Viaje

Luisa y el águila desaparecida

LUISA y el ÁGUILA DESAPARECIDA

Había una vez una mujer que venía del otro lado del mundo, a cuya bandera le faltaba un águila devorando una serpiente encima de un cactus, pero que sin embargo compartía los mismos colores. Su tierra no tenía los mismos olores, ni sabores, el aire no se sentía igual. No hablaba mucho español y aun así llegó a Guadalajara con la esperanza de realizar una alta especialidad en medicina en un reconocido hospital de la ciudad.

Esta es su historia.

A la mañana siguiente de mi llegada, salí a dar un paseo por el barrio donde me alojaba y lo primero que me sorprendió fue el olor a tierra mojada. Llegué en junio, época de lluvias, cuando caía tanta agua que ya no sabía si era de arriba a abajo o de abajo a arriba: granizo, truenos y relámpagos ensordecedores. Aun así, todo es luz, la gente sonríe, hay flores por todas partes; la gente sale a regar el jardín el sábado por la tarde y te saluda sin saber quién eres.

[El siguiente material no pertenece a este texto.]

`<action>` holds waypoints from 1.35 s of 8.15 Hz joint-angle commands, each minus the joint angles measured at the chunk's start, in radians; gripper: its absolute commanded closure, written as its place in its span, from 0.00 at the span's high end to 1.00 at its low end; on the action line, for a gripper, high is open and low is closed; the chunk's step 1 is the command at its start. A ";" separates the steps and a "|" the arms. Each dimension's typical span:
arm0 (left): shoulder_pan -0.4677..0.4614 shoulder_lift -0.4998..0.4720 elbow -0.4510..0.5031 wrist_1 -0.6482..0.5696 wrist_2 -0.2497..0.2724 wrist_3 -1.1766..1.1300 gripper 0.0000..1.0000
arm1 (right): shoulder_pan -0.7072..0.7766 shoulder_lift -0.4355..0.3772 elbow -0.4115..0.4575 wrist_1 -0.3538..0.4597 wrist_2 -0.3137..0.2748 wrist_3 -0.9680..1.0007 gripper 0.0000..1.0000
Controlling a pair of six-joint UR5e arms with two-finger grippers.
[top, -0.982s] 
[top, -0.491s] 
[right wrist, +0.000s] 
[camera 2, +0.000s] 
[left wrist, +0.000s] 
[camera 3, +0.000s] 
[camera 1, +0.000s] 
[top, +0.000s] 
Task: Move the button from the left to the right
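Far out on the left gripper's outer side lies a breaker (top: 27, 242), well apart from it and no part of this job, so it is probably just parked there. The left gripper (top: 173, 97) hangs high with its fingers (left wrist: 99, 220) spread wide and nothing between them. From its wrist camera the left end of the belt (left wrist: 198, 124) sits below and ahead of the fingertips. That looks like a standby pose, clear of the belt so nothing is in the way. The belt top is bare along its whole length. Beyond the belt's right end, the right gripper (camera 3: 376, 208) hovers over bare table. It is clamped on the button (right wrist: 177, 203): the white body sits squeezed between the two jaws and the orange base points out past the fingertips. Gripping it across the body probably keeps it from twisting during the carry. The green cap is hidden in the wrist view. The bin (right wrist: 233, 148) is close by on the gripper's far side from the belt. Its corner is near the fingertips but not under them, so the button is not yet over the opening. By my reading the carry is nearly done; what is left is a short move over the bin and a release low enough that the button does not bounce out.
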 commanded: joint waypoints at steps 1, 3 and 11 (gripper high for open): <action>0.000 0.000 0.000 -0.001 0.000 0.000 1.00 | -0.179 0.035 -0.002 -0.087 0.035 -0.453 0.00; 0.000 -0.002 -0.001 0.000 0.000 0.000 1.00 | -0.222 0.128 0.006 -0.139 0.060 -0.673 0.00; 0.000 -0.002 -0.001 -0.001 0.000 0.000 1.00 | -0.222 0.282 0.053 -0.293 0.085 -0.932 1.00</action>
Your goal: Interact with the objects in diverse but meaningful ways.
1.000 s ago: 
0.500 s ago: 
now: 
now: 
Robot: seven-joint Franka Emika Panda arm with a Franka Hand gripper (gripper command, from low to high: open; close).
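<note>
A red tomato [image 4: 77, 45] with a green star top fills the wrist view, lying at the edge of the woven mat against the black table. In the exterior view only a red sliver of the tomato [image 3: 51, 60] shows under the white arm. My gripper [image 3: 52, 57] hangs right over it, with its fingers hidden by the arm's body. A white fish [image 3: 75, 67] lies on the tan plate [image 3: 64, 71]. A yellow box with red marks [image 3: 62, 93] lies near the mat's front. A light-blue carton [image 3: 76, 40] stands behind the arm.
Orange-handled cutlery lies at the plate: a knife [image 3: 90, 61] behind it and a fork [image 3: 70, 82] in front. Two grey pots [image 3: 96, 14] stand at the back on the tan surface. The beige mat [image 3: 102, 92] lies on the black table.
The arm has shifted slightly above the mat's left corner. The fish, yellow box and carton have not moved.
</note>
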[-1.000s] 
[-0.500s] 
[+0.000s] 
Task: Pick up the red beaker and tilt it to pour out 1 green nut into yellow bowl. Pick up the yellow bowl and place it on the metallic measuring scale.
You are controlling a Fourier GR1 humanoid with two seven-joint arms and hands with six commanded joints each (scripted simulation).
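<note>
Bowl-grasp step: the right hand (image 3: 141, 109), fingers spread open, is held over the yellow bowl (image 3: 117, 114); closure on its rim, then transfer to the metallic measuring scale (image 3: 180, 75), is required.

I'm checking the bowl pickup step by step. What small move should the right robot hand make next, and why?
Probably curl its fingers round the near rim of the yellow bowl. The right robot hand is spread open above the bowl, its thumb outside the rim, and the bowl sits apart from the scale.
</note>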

El lunes, cuando llegué al hospital, todos me saludaron como si me conocieran de siempre. Aunque preguntaba a todo el mundo por el pobre español que tenía, siempre encontraba a alguien que me ayudaba a entender. ¿Será para mí? ¿O siempre serán así? La verdad es que son así con todos los extranjeros: cálidos y amables. Me enamoré de Guadalajara porque cada día era una sorpresa, cada día era diferente -México me acogió. Todo me sorprendía, todo me parecía increíble a pesar de haber viajado ya por el mundo. México tenía una energía que me ataba como si fuera un amante.

Un día, mientras terminaba mis prácticas en el hospital, les dije a algunos de mis compañeros que me dolía una muela y les pregunté si podían recomendarme un dentista. Un residente del hospital me dijo: "Mi mujer es dentista, ¡deberías ir a ella!".

Con todo el miedo del mundo pensando en lo peor, pedí la cita y fui al dentista. Ese día cambió mi vida para siempre. Al llegar, la doctora salió inmediatamente a saludarme; era una doctora de pelo negro, ojos verdes y una hermosa sonrisa. Me enamoré de su trato; me dio confianza y seguridad. Nunca imaginé que se convertiría en mi mejor amiga, en mi hermana, en mi vínculo más emocional con México.

Mi amiga se llama Graciela. Me recibió en su casa para presentarme a su familia: sus padres, sus hermanas y, como estaba sola, me invitó a comer en su casa todos los domingos. Me hicieron parte de su familia. Ahora tengo una mamá y un papá mexicanos, y aunque han pasado más de 13 años, me sigo sintiendo en casa cada vez que los visito. Eso es lo que me decían: esta es tu casa también. Por la mañana, desayunan huevos con tortilla y por la noche, pan dulce.

Aprendí a comer tacos al pastor, con chile y piña, tortas ahogadas pero sin mucho chile, carne en su jugo, y agua fresca de Horchata y Jamaica. Me compré una bicicleta y luego un coche y recorrí toda la ciudad. También conocí Tequila y Tlaquepaque y me enamoré del lago de Chapala y de Ajijic. En Guadalajara, todo es colorido y todos son amables.

Desde entonces vuelvo cada año a México, a Guadalajara. Me encanta ir al mercado de Santa Teresita a comer gorditas y practicar mi español. En Italia me preguntan que por qué vuelves siempre. Ya no eres estudiante. No lo entenderían, Guadalajara es un imán que me atrae constantemente, simplemente disfruto de estar allí. Me siento plena, segura. Me siento como en casa.

Amo México, amo Guadalajara, y vivo esperando el momento en que el mundo vuelva a la normalidad para tomar un vuelo e ir directo a los tacos, llegar con mi familia que dejé allá, abrazarlos y cenar pan dulce con leche.

Después de mi primer viaje a México, llegué a la conclusión de que la cigüeña se equivocó, estaba borracha o distraída o tal vez la majestuosidad del águila la asustó, y me dejó en un país sin águila. Amo a mi país, pero mi corazón ahora pertenece a dos naciones y la otra mitad está en Guadalajara.